#### EXERCISE INSTRUCTIONS
Every line that appears in the listing is to be set down verbatim.

#### RECORDED INFORMATION
- - -
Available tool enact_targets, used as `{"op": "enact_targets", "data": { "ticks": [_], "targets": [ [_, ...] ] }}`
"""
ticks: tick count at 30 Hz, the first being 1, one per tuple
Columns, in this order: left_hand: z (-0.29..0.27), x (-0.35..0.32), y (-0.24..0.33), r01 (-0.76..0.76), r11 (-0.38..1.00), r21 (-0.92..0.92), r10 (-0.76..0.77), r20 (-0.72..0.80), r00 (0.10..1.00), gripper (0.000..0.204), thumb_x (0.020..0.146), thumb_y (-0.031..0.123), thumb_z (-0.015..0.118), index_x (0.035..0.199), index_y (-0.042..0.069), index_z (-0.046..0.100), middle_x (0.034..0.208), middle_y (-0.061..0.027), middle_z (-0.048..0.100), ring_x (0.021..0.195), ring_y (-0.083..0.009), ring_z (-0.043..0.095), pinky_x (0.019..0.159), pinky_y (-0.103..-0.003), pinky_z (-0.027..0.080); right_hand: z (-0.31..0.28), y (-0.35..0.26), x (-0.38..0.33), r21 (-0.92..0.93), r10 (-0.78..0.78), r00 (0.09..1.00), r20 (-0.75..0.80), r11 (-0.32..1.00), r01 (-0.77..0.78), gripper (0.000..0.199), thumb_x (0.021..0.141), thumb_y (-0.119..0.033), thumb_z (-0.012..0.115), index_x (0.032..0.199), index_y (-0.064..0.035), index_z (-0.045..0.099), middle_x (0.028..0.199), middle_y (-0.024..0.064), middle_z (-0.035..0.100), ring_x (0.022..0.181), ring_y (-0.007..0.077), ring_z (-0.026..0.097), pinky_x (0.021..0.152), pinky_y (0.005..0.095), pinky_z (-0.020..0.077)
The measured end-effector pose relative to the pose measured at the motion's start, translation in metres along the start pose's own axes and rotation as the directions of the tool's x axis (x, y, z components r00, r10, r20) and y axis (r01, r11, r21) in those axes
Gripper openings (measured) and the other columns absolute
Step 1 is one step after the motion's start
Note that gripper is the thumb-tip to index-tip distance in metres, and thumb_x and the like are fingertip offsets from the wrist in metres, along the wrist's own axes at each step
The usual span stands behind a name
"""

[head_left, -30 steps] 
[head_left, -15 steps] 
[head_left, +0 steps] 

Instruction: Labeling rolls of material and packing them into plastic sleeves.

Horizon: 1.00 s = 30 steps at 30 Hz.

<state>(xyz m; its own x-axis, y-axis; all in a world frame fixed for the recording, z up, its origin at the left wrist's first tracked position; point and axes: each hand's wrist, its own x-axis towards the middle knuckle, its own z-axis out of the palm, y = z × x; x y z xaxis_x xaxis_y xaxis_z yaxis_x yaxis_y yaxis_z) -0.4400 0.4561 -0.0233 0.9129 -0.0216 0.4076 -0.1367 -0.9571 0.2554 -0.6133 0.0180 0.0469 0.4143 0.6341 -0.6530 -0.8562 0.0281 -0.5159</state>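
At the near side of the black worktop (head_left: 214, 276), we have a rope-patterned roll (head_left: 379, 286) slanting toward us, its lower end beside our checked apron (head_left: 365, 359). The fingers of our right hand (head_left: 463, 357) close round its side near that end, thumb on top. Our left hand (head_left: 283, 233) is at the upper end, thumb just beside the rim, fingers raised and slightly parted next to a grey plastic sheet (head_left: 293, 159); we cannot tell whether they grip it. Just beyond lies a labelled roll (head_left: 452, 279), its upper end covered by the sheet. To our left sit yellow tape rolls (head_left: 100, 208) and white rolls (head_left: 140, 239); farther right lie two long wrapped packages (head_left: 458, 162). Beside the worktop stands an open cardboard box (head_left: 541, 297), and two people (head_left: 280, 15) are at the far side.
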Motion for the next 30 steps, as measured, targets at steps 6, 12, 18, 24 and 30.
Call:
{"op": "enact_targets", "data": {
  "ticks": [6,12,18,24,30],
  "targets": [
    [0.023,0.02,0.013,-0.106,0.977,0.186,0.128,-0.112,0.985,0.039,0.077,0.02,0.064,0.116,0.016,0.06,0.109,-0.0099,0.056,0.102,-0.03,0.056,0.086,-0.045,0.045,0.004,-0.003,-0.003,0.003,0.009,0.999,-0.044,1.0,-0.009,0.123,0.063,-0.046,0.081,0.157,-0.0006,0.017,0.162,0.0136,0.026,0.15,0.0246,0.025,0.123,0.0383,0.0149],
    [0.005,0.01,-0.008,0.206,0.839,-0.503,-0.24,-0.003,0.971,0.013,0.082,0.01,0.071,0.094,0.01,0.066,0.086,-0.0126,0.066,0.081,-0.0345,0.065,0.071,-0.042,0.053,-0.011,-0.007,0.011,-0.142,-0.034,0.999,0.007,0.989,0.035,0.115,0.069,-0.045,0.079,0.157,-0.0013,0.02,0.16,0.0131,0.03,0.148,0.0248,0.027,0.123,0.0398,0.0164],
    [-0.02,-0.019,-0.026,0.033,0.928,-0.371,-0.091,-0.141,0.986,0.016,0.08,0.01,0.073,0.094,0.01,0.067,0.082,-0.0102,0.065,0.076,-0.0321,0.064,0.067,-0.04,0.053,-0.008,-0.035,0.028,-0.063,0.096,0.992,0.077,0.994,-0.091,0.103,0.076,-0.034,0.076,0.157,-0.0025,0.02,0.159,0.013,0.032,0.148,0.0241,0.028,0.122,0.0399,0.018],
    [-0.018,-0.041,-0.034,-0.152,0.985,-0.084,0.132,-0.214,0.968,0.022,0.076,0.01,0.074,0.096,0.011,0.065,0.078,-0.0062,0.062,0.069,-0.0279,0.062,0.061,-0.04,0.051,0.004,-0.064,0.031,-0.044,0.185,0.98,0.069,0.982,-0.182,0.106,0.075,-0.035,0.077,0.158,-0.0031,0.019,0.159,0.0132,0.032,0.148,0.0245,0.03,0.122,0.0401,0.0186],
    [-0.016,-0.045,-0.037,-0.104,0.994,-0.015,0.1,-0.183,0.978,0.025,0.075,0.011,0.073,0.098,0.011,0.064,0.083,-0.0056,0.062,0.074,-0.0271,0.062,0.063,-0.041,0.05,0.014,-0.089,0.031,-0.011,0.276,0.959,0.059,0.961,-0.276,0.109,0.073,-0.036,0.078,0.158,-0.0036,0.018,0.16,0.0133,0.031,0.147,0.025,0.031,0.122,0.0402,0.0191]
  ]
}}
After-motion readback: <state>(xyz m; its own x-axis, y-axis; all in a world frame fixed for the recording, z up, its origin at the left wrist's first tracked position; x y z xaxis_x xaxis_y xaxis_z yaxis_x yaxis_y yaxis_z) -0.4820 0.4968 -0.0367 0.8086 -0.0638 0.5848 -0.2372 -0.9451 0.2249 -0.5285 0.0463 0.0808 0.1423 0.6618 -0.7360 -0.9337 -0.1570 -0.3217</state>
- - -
#### RESULT
Available tool enact_targets, used as `{"op": "enact_targets", "data": { "ticks": [_], "targets": [ [_, ...] ] }}`
"""
ticks: tick count at 30 Hz, the first being 1, one per tuple
Columns, in this order: left_hand: z (-0.29..0.27), x (-0.35..0.32), y (-0.24..0.33), r01 (-0.76..0.76), r11 (-0.38..1.00), r21 (-0.92..0.92), r10 (-0.76..0.77), r20 (-0.72..0.80), r00 (0.10..1.00), gripper (0.000..0.204), thumb_x (0.020..0.146), thumb_y (-0.031..0.123), thumb_z (-0.015..0.118), index_x (0.035..0.199), index_y (-0.042..0.069), index_z (-0.046..0.100), middle_x (0.034..0.208), middle_y (-0.061..0.027), middle_z (-0.048..0.100), ring_x (0.021..0.195), ring_y (-0.083..0.009), ring_z (-0.043..0.095), pinky_x (0.019..0.159), pinky_y (-0.103..-0.003), pinky_z (-0.027..0.080); right_hand: z (-0.31..0.28), y (-0.35..0.26), x (-0.38..0.33), r21 (-0.92..0.93), r10 (-0.78..0.78), r00 (0.09..1.00), r20 (-0.75..0.80), r11 (-0.32..1.00), r01 (-0.77..0.78), gripper (0.000..0.199), thumb_x (0.021..0.141), thumb_y (-0.119..0.033), thumb_z (-0.012..0.115), index_x (0.032..0.199), index_y (-0.064..0.035), index_z (-0.045..0.099), middle_x (0.028..0.199), middle_y (-0.024..0.064), middle_z (-0.035..0.100), ring_x (0.022..0.181), ring_y (-0.007..0.077), ring_z (-0.026..0.097), pinky_x (0.021..0.152), pinky_y (0.005..0.095), pinky_z (-0.020..0.077)
The measured end-effector pose relative to the pose measured at the motion's start, translation in metres along the start pose's own axes and rotation as the directions of the tool's x axis (x, y, z components r00, r10, r20) and y axis (r01, r11, r21) in those axes
Gripper openings (measured) and the other columns absolute
Step 1 is one step after the motion's start
Note that gripper is the thumb-tip to index-tip distance in metres, and thumb_x and the like are fingertip offsets from the wrist in metres, along the wrist's own axes at each step
The usual span stands behind a name
"""

[head_left, -30 steps] 
[head_left, -15 steps] 
[head_left, +0 steps] 

Instruction: Labeling rolls of material and packing them into plastic sleeves.

Horizon: 1.00 s = 30 steps at 30 Hz.

<state>(xyz m; its own x-axis, y-axis; all in a world frame fixed for the recording, z up, its origin at the left wrist's first tracked position; point and axes: each hand's wrist, its own x-axis towards the middle knuckle, its own z-axis out of the palm, y = z × x; x y z xaxis_x xaxis_y xaxis_z yaxis_x yaxis_y yaxis_z) -0.4400 0.4561 -0.0233 0.9129 -0.0216 0.4076 -0.1367 -0.9571 0.2554 -0.6133 0.0180 0.0469 0.4143 0.6341 -0.6530 -0.8562 0.0281 -0.5159</state>
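At the near side of the black worktop (head_left: 214, 276), we have a rope-patterned roll (head_left: 379, 286) slanting toward us, its lower end beside our checked apron (head_left: 365, 359). The fingers of our right hand (head_left: 463, 357) close round its side near that end, thumb on top. Our left hand (head_left: 283, 233) is at the upper end, thumb just beside the rim, fingers raised and slightly parted next to a grey plastic sheet (head_left: 293, 159); we cannot tell whether they grip it. Just beyond lies a labelled roll (head_left: 452, 279), its upper end covered by the sheet. To our left sit yellow tape rolls (head_left: 100, 208) and white rolls (head_left: 140, 239); farther right lie two long wrapped packages (head_left: 458, 162). Beside the worktop stands an open cardboard box (head_left: 541, 297), and two people (head_left: 280, 15) are at the far side.
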Motion for the next 30 steps, as measured, targets at steps 6, 12, 18, 24 and 30.
Call:
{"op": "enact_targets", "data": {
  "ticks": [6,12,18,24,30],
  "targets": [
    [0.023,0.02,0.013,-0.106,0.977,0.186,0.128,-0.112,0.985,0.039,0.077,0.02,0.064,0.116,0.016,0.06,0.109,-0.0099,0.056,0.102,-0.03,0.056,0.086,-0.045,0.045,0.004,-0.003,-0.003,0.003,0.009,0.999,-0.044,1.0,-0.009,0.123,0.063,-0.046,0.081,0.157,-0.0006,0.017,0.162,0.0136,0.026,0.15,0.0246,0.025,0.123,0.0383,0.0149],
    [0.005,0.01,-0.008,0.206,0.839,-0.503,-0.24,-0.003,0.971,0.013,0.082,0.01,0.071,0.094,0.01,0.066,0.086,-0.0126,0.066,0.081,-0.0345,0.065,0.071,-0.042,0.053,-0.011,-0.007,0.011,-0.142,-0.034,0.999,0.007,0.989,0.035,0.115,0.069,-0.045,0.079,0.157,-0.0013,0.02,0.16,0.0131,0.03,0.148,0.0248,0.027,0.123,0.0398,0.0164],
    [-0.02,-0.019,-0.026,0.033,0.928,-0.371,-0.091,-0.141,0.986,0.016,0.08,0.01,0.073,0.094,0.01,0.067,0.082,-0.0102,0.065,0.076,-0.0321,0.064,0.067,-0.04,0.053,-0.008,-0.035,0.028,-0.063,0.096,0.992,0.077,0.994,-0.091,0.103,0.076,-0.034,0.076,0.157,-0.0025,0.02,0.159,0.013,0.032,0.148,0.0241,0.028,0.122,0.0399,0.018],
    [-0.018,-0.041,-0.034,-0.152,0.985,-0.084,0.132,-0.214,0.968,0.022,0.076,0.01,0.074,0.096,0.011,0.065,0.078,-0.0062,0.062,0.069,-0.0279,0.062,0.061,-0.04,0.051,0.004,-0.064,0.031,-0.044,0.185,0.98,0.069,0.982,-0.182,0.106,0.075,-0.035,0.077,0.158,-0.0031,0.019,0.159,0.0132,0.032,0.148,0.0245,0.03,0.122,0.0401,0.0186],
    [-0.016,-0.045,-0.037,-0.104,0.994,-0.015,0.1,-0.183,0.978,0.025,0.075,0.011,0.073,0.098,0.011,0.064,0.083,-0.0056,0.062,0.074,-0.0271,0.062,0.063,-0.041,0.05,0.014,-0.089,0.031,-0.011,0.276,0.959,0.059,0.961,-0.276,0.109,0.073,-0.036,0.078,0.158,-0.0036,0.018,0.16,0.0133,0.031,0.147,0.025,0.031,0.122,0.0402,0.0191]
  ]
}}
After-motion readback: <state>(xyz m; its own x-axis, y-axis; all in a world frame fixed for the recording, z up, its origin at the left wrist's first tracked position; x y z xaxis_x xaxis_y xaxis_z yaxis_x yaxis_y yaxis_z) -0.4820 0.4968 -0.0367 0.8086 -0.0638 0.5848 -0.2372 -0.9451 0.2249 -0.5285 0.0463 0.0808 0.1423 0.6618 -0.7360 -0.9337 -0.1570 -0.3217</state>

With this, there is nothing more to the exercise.